Он всегда подшучивал над ней таким образом. По-своему, мягко, наблюдая за ней, вынуждая ее говорить с помощью вот таких маленьких провокаций. Тебе как будто денег стоит это сказать. Да и говоришь просто так. Ты из моего эго, или как оно там называется, сделала черт знает что. И тогда Тереса обнимала его, и целовала в глаза, и говорила ему: я люблю тебя, люблю, люблю – много раз. Проклятый галисийский негодяй. А он отшучивался, словно ему было все равно, словно это был просто повод для разговора, для розыгрыша, и на самом деле это она должна была бы его упрекать. Пусти, пусти. Пусти. А потом они переставали смеяться и стояли друг перед другом, и Тереса чувствовала бессилие всего того, что невозможно, а мужские глаза смотрели на нее пристально, покорно, как будто плача где-то внутри, молча, смотрели, как глаза ребенка, который бежит за своими приятелями постарше, а те от него удирают. Бесслезное, безмолвное горе пробуждало в ней нежность; и тогда она была уверена, что, пожалуй, действительно любит этого мужчину. Всякий раз, как это случалось, Тереса подавляла желание поднять руку и погладить лицо Сантьяго – погладить с чувством, которое трудно назвать, объяснить, испытать, словно она была в долгу перед ним и знала, что никогда не сумеет уплатить этот долг.

– О чем ты думаешь?

– Ни о чем.

Пусть это не кончится никогда, думала она. Пусть это существование, промежуточное между жизнью и смертью, зависшее на краю какой-то странной бездны, сможет продлиться до тех пор, пока я однажды снова не скажу слова, которые будут правдой. Пусть его кожа, его руки, его глаза, его рот сотрут мою память, чтобы я родилась заново или умерла, чтобы произнести старые слова как новые, чтобы они не звучали предательством или ложью. Пусть мне – пусть нам хватит времени для этого.

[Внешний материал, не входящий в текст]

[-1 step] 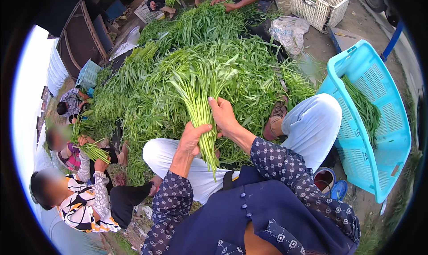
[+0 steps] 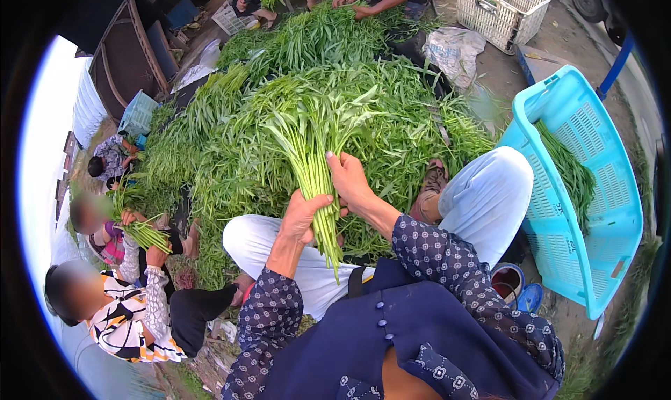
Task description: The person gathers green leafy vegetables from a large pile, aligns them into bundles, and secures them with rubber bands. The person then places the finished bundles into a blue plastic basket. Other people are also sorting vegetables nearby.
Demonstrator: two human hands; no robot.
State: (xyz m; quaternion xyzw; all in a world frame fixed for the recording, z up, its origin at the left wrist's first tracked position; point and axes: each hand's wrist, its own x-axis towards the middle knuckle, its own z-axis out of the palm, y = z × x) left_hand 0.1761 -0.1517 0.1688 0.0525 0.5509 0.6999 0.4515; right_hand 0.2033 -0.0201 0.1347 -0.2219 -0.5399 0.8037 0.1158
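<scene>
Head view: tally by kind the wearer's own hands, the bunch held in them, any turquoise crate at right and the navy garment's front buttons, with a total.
Left hand and right hand: 2
Bunch of greens: 1
Turquoise crate: 1
Front buttons: 3
Total: 7

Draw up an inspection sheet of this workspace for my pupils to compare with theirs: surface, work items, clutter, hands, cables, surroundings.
Surface: brownish ground, largely covered by a heap of leafy greens.
Work items: a bunch of green stalks, leafy ends pointing away from the person; more greens in a turquoise basket at right.
Clutter: a white sack beyond the heap; blue footwear near the basket.
Hands: left hand grips the bunch lower down; right hand holds it higher.
Cables: nothing seen.
Surroundings: co-workers at left, one in a patterned top, and others at the far edge; a cream crate at upper right.
</scene>
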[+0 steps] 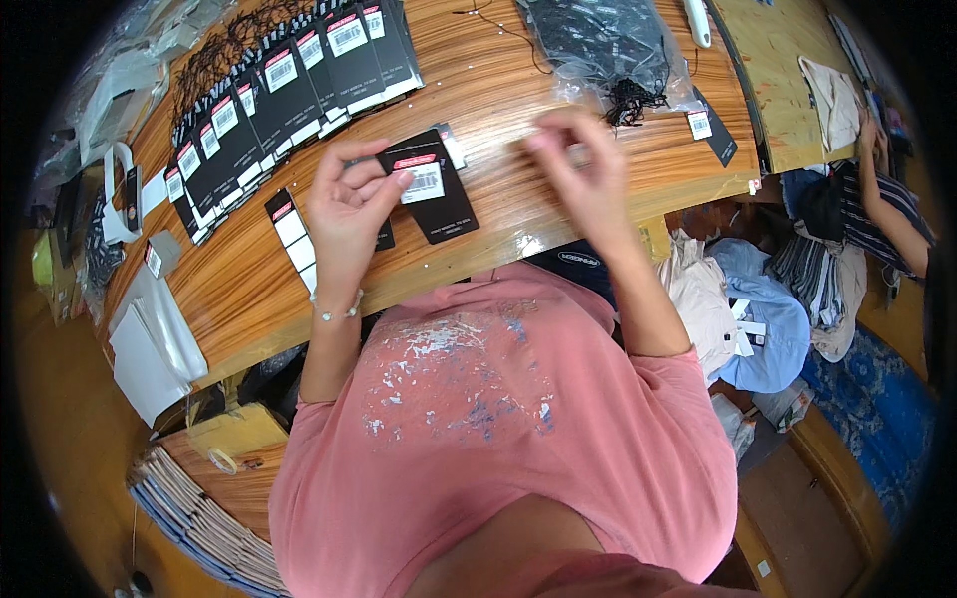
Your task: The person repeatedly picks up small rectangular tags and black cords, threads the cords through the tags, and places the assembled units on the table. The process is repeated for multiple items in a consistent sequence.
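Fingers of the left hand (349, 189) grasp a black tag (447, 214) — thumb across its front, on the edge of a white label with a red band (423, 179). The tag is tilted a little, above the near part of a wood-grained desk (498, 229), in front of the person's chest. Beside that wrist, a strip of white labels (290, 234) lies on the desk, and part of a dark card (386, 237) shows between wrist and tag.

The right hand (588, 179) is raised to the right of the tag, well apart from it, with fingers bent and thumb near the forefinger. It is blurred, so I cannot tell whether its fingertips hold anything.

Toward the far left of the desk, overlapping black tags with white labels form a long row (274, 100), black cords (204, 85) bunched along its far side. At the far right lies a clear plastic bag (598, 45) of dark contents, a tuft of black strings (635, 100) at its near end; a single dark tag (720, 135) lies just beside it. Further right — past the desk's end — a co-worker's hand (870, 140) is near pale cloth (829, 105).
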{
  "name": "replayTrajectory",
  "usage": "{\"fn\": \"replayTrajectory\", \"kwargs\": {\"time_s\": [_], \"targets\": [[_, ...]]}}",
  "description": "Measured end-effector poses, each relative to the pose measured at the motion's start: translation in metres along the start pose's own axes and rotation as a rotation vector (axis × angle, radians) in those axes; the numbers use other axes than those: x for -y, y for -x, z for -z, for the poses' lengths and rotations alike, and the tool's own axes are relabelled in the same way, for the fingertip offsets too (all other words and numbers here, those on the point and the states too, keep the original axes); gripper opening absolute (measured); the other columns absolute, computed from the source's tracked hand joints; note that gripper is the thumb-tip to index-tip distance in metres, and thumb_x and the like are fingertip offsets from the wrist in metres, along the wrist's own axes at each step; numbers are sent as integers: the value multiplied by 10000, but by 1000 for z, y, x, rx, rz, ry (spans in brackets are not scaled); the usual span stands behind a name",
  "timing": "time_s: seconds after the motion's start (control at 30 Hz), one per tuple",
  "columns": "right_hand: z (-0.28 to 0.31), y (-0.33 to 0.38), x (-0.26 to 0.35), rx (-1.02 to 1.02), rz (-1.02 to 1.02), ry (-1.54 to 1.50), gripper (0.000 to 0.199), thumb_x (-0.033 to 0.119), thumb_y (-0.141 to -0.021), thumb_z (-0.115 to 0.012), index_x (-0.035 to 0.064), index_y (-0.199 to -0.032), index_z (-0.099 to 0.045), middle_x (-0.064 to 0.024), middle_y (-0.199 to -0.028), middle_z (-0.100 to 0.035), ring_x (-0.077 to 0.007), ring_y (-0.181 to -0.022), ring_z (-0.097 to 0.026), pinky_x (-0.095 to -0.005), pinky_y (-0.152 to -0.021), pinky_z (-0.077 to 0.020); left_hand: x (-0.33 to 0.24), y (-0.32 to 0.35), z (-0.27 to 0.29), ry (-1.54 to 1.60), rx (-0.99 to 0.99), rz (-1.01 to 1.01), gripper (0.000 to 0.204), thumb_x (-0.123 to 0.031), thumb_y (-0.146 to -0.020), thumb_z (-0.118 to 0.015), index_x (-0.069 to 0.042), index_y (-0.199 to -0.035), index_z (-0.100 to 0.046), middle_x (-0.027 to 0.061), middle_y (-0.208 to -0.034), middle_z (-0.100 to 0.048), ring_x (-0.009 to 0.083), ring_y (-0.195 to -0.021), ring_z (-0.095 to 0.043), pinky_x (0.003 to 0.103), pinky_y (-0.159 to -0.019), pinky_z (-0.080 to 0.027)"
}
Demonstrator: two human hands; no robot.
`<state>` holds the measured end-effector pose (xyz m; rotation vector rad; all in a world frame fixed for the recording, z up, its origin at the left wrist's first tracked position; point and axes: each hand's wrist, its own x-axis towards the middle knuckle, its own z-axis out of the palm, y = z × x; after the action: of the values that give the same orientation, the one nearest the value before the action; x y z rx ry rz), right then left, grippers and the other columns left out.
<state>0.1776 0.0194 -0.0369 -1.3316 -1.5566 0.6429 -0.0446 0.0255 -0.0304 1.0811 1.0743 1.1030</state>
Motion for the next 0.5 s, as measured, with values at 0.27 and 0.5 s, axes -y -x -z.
{"fn": "replayTrajectory", "kwargs": {"time_s": [0.27, 0.5], "targets": [[67, 6, -55, -127, -250, 511, 134, 131, -695, -675, 26, -768, -635, -92, -710, -589, -215, -663, -559, -312, -623, -436, -1, -7, -5, 8, 61, 24, 287, 92, -765, -579, 34, -1019, -460, 140, -884, -614, 134, -811, -602, 209, -711, -490], [58, 9, -67, -210, -327, 330, 166, 137, -692, -700, 2, -759, -631, -56, -657, -593, -139, -628, -551, -249, -618, -425, 4, -3, -9, 22, 116, 6, 324, 90, -762, -578, 23, -1056, -458, 129, -907, -619, 120, -806, -599, 199, -713, -482]]}}
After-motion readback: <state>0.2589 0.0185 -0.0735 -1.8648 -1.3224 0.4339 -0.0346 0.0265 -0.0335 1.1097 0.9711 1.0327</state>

Они никогда не говорили о Блондине Давиле. Сантьяго был не из тех, кому можно рассказывать о других мужчинах, а она не из тех, кто это делает. Порой, когда он лежал рядом, совсем рядом, дыша в темноте, вместе с его дыханием она, казалось, слышала и вопросы. Это случалось и до сих пор, но такие вопросы уже давно стали просто привычкой, обычным неясным шорохом всякого молчания. Вначале, в те первые дни, когда все мужчины, даже случайные, норовят заявить о своих – невесть откуда взявшихся, но всегда откуда-то берущихся – правах, претендующих на нечто большее, чем просто физическое обладание, Сантьяго задавал некоторые вопросы вслух. По-своему, конечно. Не напрямую, а иногда и вообще никак. И все бродил вокруг, точно койот, привлекаемый огнем, но боящийся приблизиться. Он слышал кое-что. Друзья друзей, у которых, в свою очередь, есть еще какие-то друзья. Но нашла коса на камень. У меня был мужчина, отрезала она однажды, когда ей надоело видеть, как он все вынюхивает вокруг да около, когда вопросы без ответа оставляли пустоты, заполненные невыносимым молчанием.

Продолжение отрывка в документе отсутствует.